METHODS: We aimed at establishing whether UCP2 differential expression associates with renal damage in two stroke-resistant spontaneously hypertensive rat (SHRSR)/SHRSP-derived stroke congenic lines. For this purpose, SHRSR, SHRSP, and two reciprocal stroke congenic lines carrying the (D1Rat134-Mt1pa) segment of chromosome 1 were fed with Japanese style diet for 8 weeks. At 4, 6, and 8 weeks of Japanese diet, kidneys were removed and analyzed for UCP2 gene and protein expression [UCP2 maps within (D1Rat134-Mt1pa)]; nuclear factor kappa-light-chain-enhancer of activated B cells protein expression; oxidized total protein levels; mitochondrial function; gene expression of cubulin, megalin, and nephrin. At 6 and 8 weeks of Japanese diet, histological damage and percentage of high molecular weight urinary proteins excretion were assessed.

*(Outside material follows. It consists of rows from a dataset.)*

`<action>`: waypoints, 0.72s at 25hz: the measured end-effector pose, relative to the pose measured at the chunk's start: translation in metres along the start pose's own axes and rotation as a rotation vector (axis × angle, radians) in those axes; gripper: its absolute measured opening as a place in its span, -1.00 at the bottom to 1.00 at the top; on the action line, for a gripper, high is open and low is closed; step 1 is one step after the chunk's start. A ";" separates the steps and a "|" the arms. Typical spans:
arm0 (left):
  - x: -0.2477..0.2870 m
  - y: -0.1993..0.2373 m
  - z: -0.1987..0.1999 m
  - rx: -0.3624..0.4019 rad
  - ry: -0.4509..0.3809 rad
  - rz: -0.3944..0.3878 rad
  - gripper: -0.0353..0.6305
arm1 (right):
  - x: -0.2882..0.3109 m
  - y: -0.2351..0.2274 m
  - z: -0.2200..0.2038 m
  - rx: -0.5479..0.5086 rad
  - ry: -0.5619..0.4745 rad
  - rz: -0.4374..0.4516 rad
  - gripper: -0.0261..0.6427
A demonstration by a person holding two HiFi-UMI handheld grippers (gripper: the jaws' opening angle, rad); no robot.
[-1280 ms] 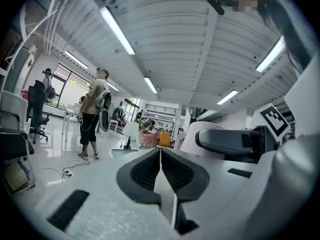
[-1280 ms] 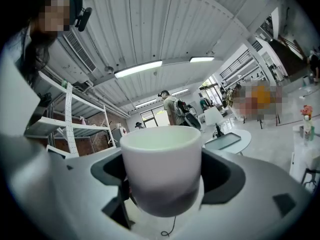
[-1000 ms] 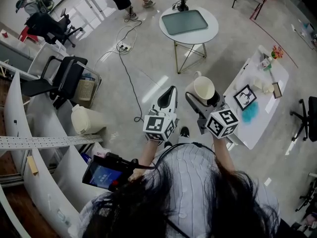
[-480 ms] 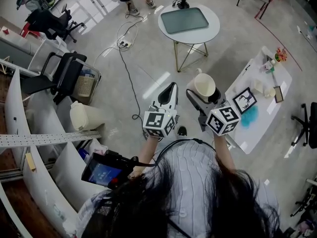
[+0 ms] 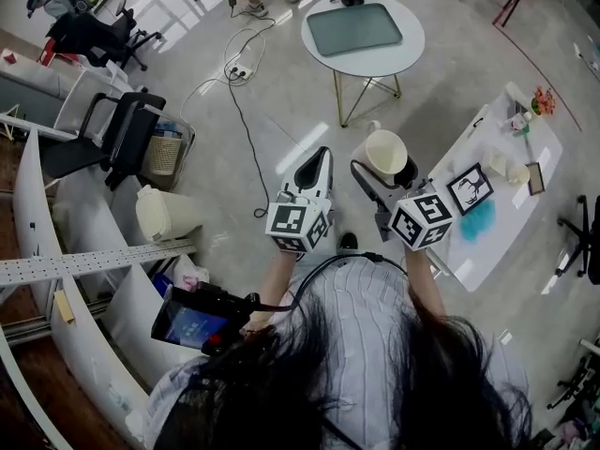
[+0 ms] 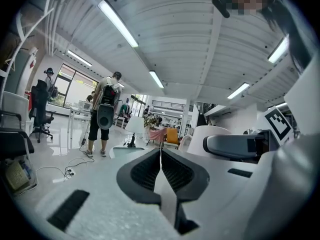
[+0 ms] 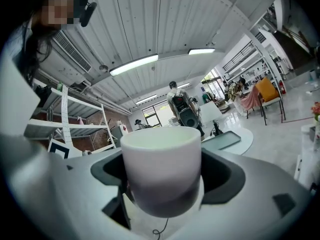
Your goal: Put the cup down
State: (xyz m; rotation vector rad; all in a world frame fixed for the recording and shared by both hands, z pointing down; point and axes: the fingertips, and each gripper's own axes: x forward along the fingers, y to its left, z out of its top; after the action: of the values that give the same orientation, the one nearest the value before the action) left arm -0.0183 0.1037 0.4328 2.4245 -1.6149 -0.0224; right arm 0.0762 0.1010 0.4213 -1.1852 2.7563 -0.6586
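Here we hold the cup [image 5: 385,151] in the right gripper [image 5: 384,165], up in the air over bare floor [image 5: 281,111] — it rests on no surface. The round surface [image 5: 412,50] lies ahead. The long white surface [image 5: 516,209] runs along our right, its near edge close beside that gripper, and open floor spreads to the left. The right gripper view adds what the head view cannot: both jaws pressed against the upright cup's lower sides. The left gripper [image 5: 317,162] carries nothing — its own view shows the jaws meeting.
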 end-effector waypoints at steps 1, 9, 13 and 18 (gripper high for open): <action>0.005 0.002 0.001 0.001 0.003 -0.003 -0.84 | 0.004 -0.004 0.001 0.004 0.000 -0.004 0.31; 0.059 0.030 0.011 0.016 0.014 -0.056 -0.84 | 0.053 -0.038 0.015 0.033 0.002 -0.037 0.31; 0.090 0.058 0.027 0.025 0.018 -0.076 -0.84 | 0.091 -0.053 0.026 0.027 0.011 -0.058 0.31; 0.132 0.100 0.051 0.022 -0.008 -0.084 -0.84 | 0.135 -0.070 0.044 0.018 0.007 -0.089 0.31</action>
State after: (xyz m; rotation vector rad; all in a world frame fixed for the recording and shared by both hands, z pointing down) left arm -0.0639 -0.0627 0.4180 2.5105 -1.5239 -0.0281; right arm 0.0390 -0.0533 0.4237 -1.3110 2.7101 -0.6960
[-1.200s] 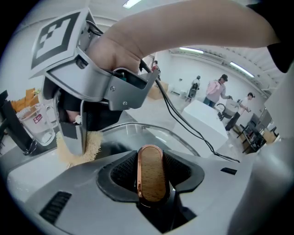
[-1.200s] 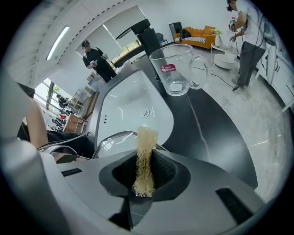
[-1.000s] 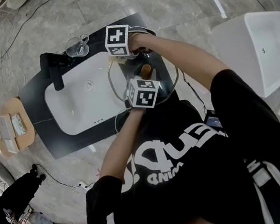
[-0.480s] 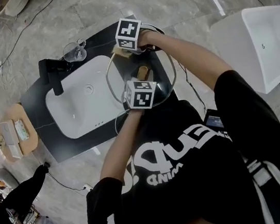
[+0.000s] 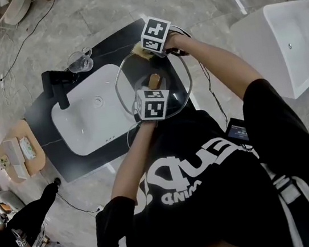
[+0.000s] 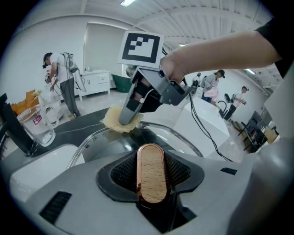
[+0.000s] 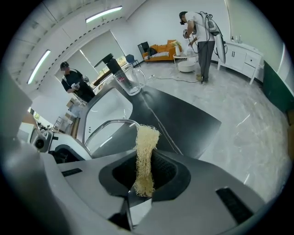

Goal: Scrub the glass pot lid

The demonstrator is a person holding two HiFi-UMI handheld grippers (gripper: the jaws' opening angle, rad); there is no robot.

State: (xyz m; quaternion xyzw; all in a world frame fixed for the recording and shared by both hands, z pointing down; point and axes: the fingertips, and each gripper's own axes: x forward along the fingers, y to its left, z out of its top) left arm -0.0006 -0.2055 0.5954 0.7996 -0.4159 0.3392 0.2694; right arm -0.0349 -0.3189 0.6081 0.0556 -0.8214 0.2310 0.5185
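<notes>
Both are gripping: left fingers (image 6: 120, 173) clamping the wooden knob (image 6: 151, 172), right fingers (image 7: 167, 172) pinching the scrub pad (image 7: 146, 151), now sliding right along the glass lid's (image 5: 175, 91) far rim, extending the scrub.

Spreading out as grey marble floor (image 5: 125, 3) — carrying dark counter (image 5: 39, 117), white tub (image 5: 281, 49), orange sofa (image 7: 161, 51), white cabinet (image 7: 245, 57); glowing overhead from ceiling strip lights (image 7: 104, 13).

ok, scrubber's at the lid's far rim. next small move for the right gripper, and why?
Probably draw the right gripper and its scrubber inward over the glass toward the wooden handle. The scrubber sits at the far rim of the glass pot lid, most of the pane lies nearer, and the left gripper clamps the handle, steadying it.
</notes>
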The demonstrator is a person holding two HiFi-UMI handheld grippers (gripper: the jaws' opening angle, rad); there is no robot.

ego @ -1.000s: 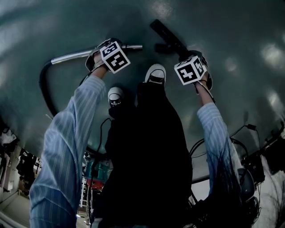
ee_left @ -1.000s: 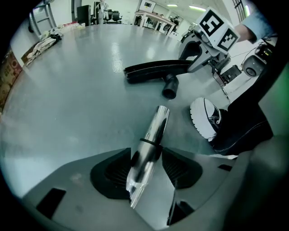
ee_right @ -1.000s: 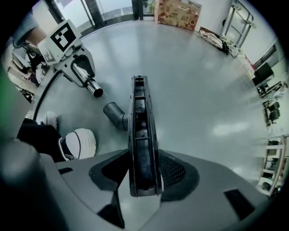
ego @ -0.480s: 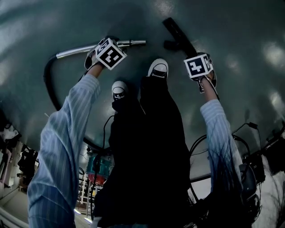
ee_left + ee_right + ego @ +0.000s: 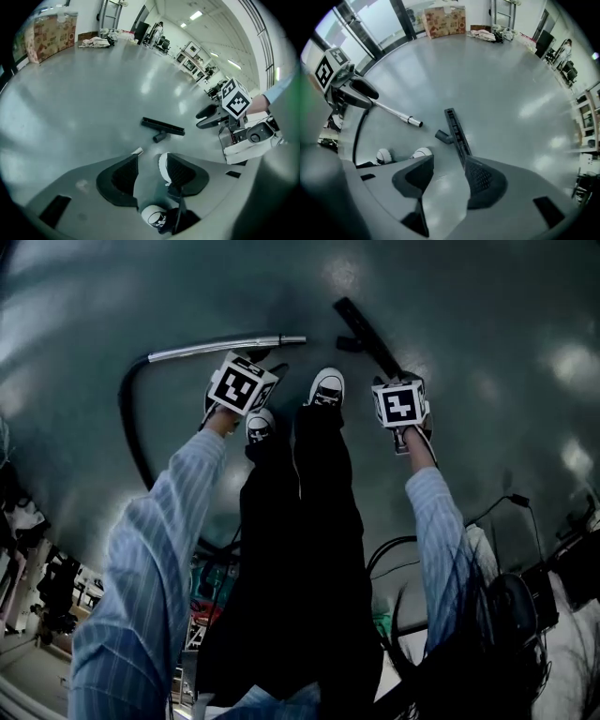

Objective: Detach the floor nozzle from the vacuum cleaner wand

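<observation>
As the floor nozzle (image 5: 368, 334) lies diagonally, its neck faces the wand (image 5: 225, 346).

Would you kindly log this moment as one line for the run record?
black flat floor nozzle: on grey floor, detached | silver metal wand: on floor, apart from nozzle | left gripper: open, empty | right gripper: open, empty

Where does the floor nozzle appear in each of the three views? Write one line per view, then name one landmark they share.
Head view: the floor nozzle lies upper centre-right, slanting across the floor.
Left gripper view: the floor nozzle lies at centre, beyond the jaws.
Right gripper view: the floor nozzle lies at centre, just beyond the right jaw.
Shared landmark: the white shoe toe nearest the nozzle.
</observation>
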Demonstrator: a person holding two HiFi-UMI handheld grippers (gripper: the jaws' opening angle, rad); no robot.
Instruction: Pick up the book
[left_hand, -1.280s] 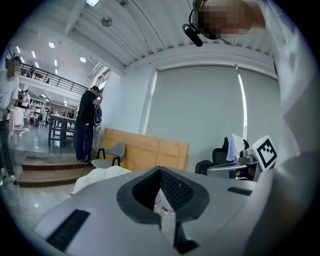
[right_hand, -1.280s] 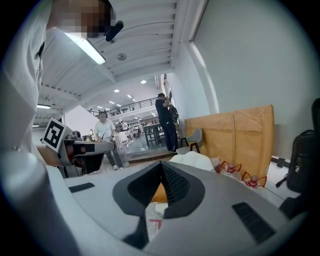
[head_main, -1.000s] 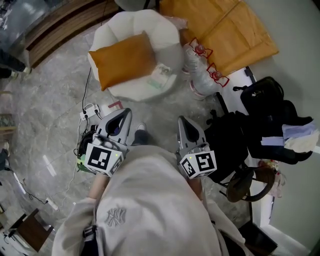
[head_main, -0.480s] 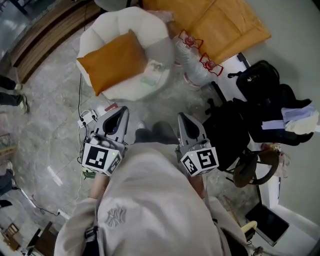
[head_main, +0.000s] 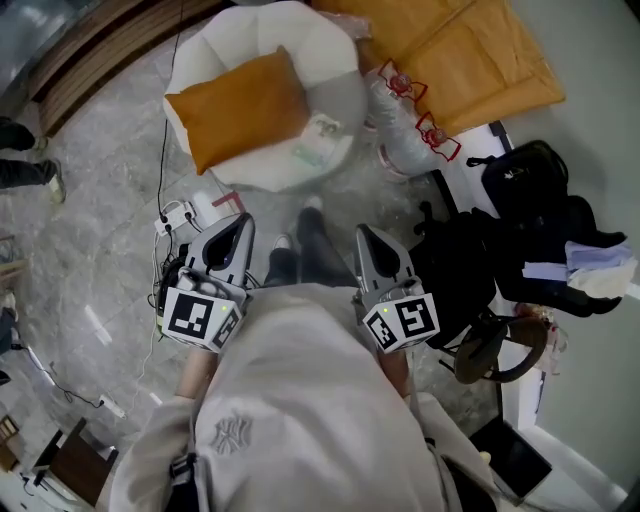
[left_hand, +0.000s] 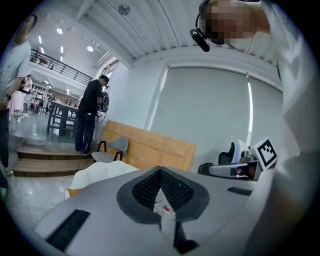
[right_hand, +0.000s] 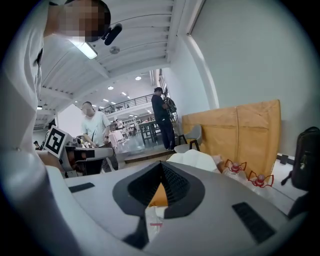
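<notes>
Head view, left claw (head_main: 243, 225): tips pressed together, nothing in them, held out in front of the person's pale sweatshirt (head_main: 290, 400).
Head view, right claw (head_main: 366, 237): tips pressed together, empty, side by side with the left claw.
Head view, book (head_main: 318, 142): pale, lying on the seat of a white chair (head_main: 260, 30), ahead of both claws and well apart from them, just beside an orange cushion (head_main: 240, 108).
Head view, bottles (head_main: 410, 125): a wrapped pack ahead of the right claw, beside the chair.
Head view, black bags (head_main: 520, 220): to the right of the right claw.
Left gripper view, left claw (left_hand: 160, 172): tips meet, nothing pinched; the bottles (left_hand: 165, 209) show through the gap behind the tips; the chair (left_hand: 100, 172) is ahead and to the left.
Right gripper view, right claw (right_hand: 161, 165): tips meet, nothing pinched; the cushion (right_hand: 156, 195) shows through the gap; the bottles (right_hand: 245, 172) are ahead and to the right.
</notes>
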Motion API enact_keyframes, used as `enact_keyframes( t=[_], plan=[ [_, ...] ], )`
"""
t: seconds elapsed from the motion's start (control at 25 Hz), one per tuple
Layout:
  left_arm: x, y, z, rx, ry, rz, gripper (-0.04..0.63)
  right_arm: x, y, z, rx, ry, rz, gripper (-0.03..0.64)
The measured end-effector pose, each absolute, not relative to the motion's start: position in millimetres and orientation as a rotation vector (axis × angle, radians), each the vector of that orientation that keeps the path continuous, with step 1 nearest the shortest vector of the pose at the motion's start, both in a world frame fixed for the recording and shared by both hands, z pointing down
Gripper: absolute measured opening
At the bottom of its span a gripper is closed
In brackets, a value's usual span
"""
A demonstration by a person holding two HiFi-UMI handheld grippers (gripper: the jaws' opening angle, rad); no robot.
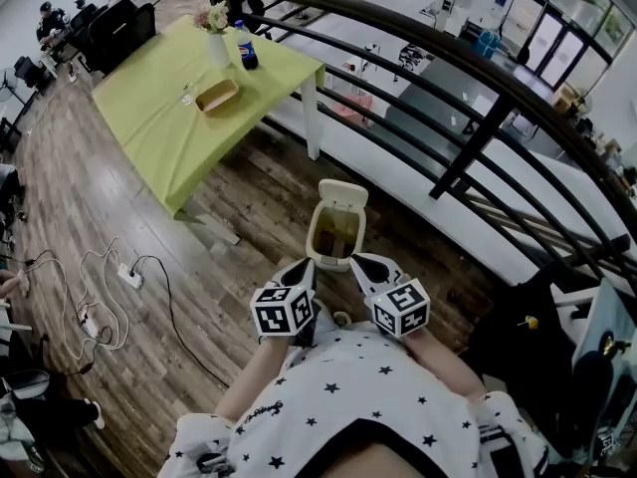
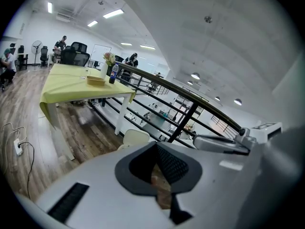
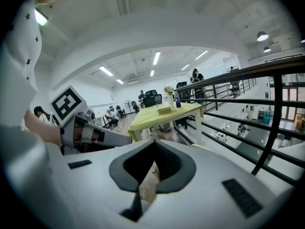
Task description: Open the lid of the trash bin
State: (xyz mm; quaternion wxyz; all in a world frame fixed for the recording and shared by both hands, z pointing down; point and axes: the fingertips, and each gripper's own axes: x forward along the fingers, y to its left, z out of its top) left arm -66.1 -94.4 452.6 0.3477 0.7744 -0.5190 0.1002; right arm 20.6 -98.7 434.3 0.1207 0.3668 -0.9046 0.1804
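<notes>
A small cream trash bin [image 1: 334,235] stands on the wooden floor beside the railing, its lid [image 1: 343,193] tipped up and back and its brown inside showing. My left gripper [image 1: 303,270] hovers just short of the bin's near rim, to the left, jaws shut on nothing. Level with it on the right, my right gripper [image 1: 362,263] is also shut and empty. In the left gripper view my left gripper [image 2: 156,148] points past the raised lid [image 2: 136,137]. The right gripper view shows my right gripper [image 3: 153,146] with its jaws together and a cream edge of the bin [image 3: 202,147] beyond.
A dark metal railing [image 1: 468,167] runs along the right, right behind the bin. A green-covered table [image 1: 169,108] with a bottle [image 1: 246,48], vase and wooden tray stands far left. Cables and a power strip [image 1: 129,275] lie on the floor at left. People sit at desks [image 1: 60,28] beyond.
</notes>
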Motion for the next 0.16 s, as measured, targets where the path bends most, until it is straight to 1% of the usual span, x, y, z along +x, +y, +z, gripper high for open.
enact_keyframes(
  t=[0.16],
  plan=[
    [-65.9, -93.8, 452.7, 2.004, -1.344, 0.255, 0.009, 20.3, -98.6, 435.2, 1.070, -2.639, 0.526, -0.006]
  ],
)
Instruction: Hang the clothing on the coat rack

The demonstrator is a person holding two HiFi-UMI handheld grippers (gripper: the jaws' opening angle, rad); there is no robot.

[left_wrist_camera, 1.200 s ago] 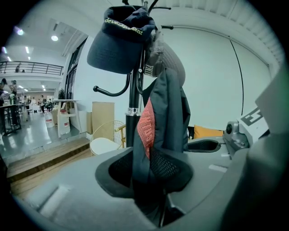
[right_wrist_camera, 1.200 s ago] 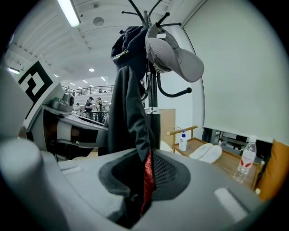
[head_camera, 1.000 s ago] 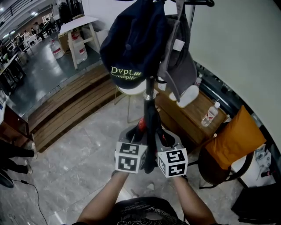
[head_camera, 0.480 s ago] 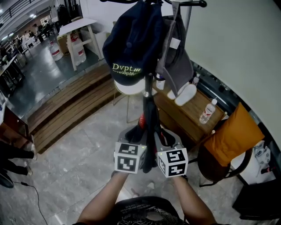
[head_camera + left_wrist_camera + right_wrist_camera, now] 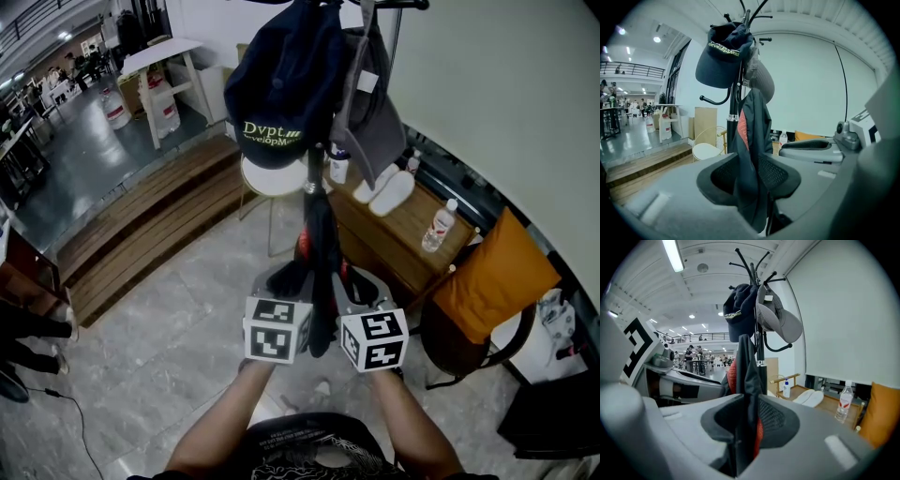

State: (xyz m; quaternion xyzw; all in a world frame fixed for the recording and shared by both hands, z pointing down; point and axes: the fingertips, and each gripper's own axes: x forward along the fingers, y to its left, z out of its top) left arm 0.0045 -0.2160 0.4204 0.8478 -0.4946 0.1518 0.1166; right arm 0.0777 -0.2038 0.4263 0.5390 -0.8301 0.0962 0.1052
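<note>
A black coat rack pole [image 5: 313, 184] stands ahead of me, with a navy cap [image 5: 281, 84] and a grey cap [image 5: 377, 117] hanging at its top. A dark garment with red lining [image 5: 322, 246] hangs down along the pole between my two grippers. My left gripper [image 5: 292, 279] is shut on the garment [image 5: 753, 140]; its jaws have just been opening slightly, and the cloth still fills the gap between them. My right gripper [image 5: 351, 283] is shut on the same garment [image 5: 747, 376] from the other side. The garment's top end is hidden, so I cannot tell whether it rests on a hook.
Behind the rack are a white round stool [image 5: 273, 178] and a wooden bench [image 5: 403, 239] carrying a water bottle [image 5: 434, 228] and white slippers [image 5: 384, 189]. A chair with an orange cushion [image 5: 494, 278] stands at the right by the wall. Wooden steps [image 5: 141, 225] run at the left.
Both grippers have shifted a little with the garment, the right one down and to the right in the head view. The rack and caps sit slightly higher in that view.
</note>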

RESULTS: Introgression of UCP2 in the SHRSP configuration within the SHRSR genome led to UCP2 downregulation upon Japanese diet, as compared with the SHRSR, with significantly reduced ATP levels, increased rate of inflammation, oxidative stress, renal damage, and excretion of high molecular weight proteins. The opposite phenomena were observed in the reciprocal congenic line, compared with the SHRSP. In vitro, high-NaCl medium led to UCP2 downregulation, increased apoptosis/necrosis, and reduced viability in primary renal proximal tubular epithelial cells isolated from SHRSP. Exposure of the SHRSP/proximal tubular epithelial cells to recombinant UCP2 rescued the high-salt-dependent deleterious effects.
CONCLUSION: A differential UCP2 expression associates with different degree of renal damage upon Japanese diet in two SHRSR/SHRSP-derived stroke congenic lines through modulation of mitochondrial function, inflammation, and oxidative stress.